### [Work request]
Transcribe everything in the listing as written, and let no image into the copy.

### [Source data]
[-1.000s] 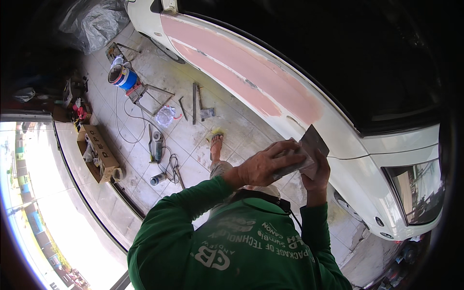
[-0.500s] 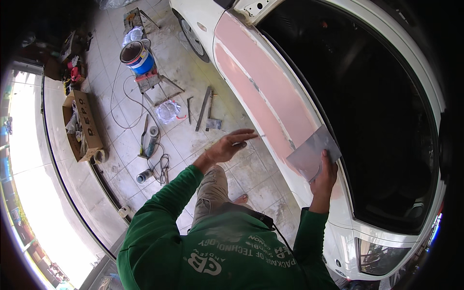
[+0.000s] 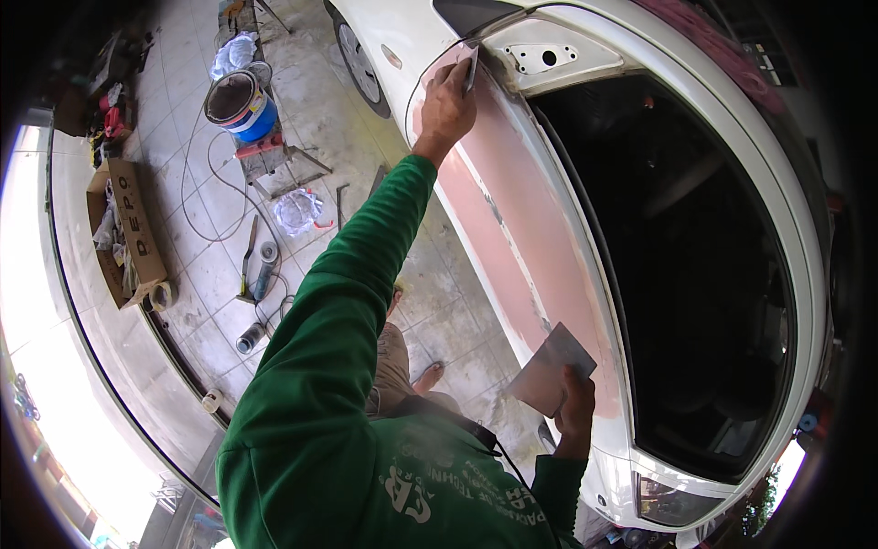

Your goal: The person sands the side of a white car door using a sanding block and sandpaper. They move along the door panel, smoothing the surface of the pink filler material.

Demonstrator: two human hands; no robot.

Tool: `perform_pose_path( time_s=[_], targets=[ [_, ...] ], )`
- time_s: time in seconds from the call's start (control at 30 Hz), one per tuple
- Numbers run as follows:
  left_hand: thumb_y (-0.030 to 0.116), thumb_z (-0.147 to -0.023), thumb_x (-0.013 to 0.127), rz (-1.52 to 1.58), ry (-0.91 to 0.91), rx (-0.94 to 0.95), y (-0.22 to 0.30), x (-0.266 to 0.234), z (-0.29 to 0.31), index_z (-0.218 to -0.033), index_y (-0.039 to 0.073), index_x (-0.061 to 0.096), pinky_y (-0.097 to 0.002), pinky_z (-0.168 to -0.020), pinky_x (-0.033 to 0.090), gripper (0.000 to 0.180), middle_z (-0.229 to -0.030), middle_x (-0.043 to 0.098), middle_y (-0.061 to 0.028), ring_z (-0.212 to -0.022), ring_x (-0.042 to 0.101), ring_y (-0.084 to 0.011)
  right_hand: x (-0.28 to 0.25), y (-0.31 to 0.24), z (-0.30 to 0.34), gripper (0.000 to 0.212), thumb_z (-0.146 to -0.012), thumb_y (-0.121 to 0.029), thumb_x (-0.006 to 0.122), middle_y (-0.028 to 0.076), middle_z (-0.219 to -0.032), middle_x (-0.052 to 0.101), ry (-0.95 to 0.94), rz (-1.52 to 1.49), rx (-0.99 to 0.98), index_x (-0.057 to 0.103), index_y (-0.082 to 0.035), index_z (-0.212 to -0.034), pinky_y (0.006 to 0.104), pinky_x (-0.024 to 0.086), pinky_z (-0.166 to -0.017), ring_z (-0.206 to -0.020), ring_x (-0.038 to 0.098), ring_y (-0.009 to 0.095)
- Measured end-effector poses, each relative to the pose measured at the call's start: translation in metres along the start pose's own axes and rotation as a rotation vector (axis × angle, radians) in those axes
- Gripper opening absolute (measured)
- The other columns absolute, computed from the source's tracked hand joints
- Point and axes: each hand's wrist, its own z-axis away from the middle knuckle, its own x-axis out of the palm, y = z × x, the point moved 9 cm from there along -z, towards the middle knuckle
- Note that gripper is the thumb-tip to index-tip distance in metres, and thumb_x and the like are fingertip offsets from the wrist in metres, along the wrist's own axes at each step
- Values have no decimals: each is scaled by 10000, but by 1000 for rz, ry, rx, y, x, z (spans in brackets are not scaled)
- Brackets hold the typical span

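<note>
My left hand (image 3: 446,108) reaches far out along the white car (image 3: 407,27), closed on a thin grey spreader (image 3: 472,69). The spreader's edge is at the front top corner of the door panel (image 3: 526,210), which carries broad pink patches of filler. Between the patches runs a pale strip with darker bare spots. Nearer to me, my right hand (image 3: 576,407) grips a flat grey plate (image 3: 551,373) by its edge, thumb on top. A faint pinkish smear shows on the plate, which hovers over the rear lower part of the door.
On the tiled floor to the left are a blue paint bucket (image 3: 245,105) on a low stand, an angle grinder (image 3: 265,270) with its cord, a hammer (image 3: 249,261) and crumpled plastic (image 3: 298,211). A cardboard box (image 3: 128,233) stands by the sliding-door track.
My left hand has moved forward and away, from beside the door up to its front top corner. My right hand with the plate has shifted slightly left and nearer to me.
</note>
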Motion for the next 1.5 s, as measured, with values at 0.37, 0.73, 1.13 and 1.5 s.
perform_pose_path(
  time_s=[0.37,0.73,1.13,1.5],
  targets=[
    [101,-996,565,7,-113,-3,-30,-5,-40,-1404,32,650,-460,-1037,536,422,-1311,686,-232,-1214,658,-422,14,-8,-11,398,-1010,-195,692,75,-1187,684,15,-31,-33,627,70,-1299,340,500,-942,-1075,646,176],
    [-52,-852,621,21,-149,20,122,7,117,-1418,20,619,-463,-1043,522,570,-1341,652,-174,-1182,622,-408,2,4,-21,361,-1025,-179,674,63,-1134,679,-34,-19,-20,633,53,-1299,335,504,-909,-1017,643,166],
    [72,-941,554,-75,-92,26,-32,-15,-29,-1356,37,681,-463,-1069,518,435,-1306,688,-208,-1220,644,-407,-20,12,-13,420,-988,-166,716,67,-1168,676,24,-31,13,616,40,-1340,346,507,-948,-1063,647,186],
    [-24,-807,550,-1,-29,119,53,18,80,-1375,4,637,-458,-1035,516,575,-1263,671,-193,-1135,646,-384,-60,48,-20,352,-997,-185,686,68,-1109,686,13,42,-4,642,24,-1276,382,554,-885,-994,674,190]
  ],
)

### [Output for this exercise]
[-1.000s] 
[-0.500s] 
[+0.000s] 

Your goal: The person sands the side of a white car door using a sanding block and sandpaper. They move along the door panel, smoothing the surface of the pink filler material.

Demonstrator: two human hands; no robot.

Tool: `perform_pose_path( time_s=[_], targets=[ [_, ...] ], )`
- time_s: time in seconds from the call's start (control at 30 Hz), one per tuple
- Numbers run as follows:
  left_hand: thumb_y (-0.030 to 0.116), thumb_z (-0.147 to -0.023), thumb_x (-0.013 to 0.127), rz (-1.52 to 1.58), ry (-0.91 to 0.91), rx (-0.94 to 0.95), y (-0.22 to 0.30), x (-0.266 to 0.234), z (-0.29 to 0.31), index_z (-0.218 to -0.033), index_y (-0.039 to 0.073), index_x (-0.061 to 0.096), pinky_y (-0.097 to 0.002), pinky_z (-0.168 to -0.020), pinky_x (-0.033 to 0.090), gripper (0.000 to 0.180), middle_z (-0.229 to -0.030), middle_x (-0.043 to 0.098), middle_y (-0.061 to 0.028), ring_z (-0.212 to -0.022), ring_x (-0.042 to 0.101), ring_y (-0.084 to 0.011)
  right_hand: x (-0.28 to 0.25), y (-0.31 to 0.24), z (-0.30 to 0.34), gripper (0.000 to 0.212), thumb_z (-0.146 to -0.012), thumb_y (-0.121 to 0.029), thumb_x (-0.006 to 0.122), middle_y (-0.028 to 0.076), middle_z (-0.219 to -0.032), middle_x (-0.052 to 0.101), ry (-0.95 to 0.94), rz (-1.52 to 1.49), rx (-0.99 to 0.98), index_x (-0.057 to 0.103), index_y (-0.082 to 0.035), index_z (-0.212 to -0.034), pinky_y (0.006 to 0.104), pinky_x (-0.024 to 0.086), pinky_z (-0.166 to -0.017), ring_z (-0.206 to -0.020), ring_x (-0.038 to 0.098), ring_y (-0.009 to 0.095)
- Measured end-effector poses, each relative to the pose measured at the call's start: translation in metres along the start pose's own axes and rotation as a rotation vector (axis × angle, radians) in those axes
- Gripper opening absolute (measured)
- The other columns absolute, computed from the source's tracked hand joints
- Point and axes: each hand's wrist, its own z-axis away from the middle knuckle, its own x-axis out of the palm, y = z × x, the point moved 9 cm from there along -z, towards the middle knuckle
- Note that gripper is the thumb-tip to index-tip distance in metres, and thumb_x and the like are fingertip offsets from the wrist in metres, along the wrist's own axes at each step
- Values have no decimals: each is scaled by 10000, but by 1000 for rz, ry, rx, y, x, z (spans in brackets are not scaled)
- Brackets hold the typical span

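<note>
My left hand (image 3: 446,108) reaches far out along the white car (image 3: 407,27), closed on a thin grey spreader (image 3: 472,69). The spreader's edge is at the front top corner of the door panel (image 3: 526,210), which carries broad pink patches of filler. Between the patches runs a pale strip with darker bare spots. Nearer to me, my right hand (image 3: 576,407) grips a flat grey plate (image 3: 551,373) by its edge, thumb on top. A faint pinkish smear shows on the plate, which hovers over the rear lower part of the door.
On the tiled floor to the left are a blue paint bucket (image 3: 245,105) on a low stand, an angle grinder (image 3: 265,270) with its cord, a hammer (image 3: 249,261) and crumpled plastic (image 3: 298,211). A cardboard box (image 3: 128,233) stands by the sliding-door track.
My left hand has moved forward and away, from beside the door up to its front top corner. My right hand with the plate has shifted slightly left and nearer to me.
</note>
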Motion for the next 1.5 s, as measured, with values at 0.37, 0.73, 1.13 and 1.5 s.
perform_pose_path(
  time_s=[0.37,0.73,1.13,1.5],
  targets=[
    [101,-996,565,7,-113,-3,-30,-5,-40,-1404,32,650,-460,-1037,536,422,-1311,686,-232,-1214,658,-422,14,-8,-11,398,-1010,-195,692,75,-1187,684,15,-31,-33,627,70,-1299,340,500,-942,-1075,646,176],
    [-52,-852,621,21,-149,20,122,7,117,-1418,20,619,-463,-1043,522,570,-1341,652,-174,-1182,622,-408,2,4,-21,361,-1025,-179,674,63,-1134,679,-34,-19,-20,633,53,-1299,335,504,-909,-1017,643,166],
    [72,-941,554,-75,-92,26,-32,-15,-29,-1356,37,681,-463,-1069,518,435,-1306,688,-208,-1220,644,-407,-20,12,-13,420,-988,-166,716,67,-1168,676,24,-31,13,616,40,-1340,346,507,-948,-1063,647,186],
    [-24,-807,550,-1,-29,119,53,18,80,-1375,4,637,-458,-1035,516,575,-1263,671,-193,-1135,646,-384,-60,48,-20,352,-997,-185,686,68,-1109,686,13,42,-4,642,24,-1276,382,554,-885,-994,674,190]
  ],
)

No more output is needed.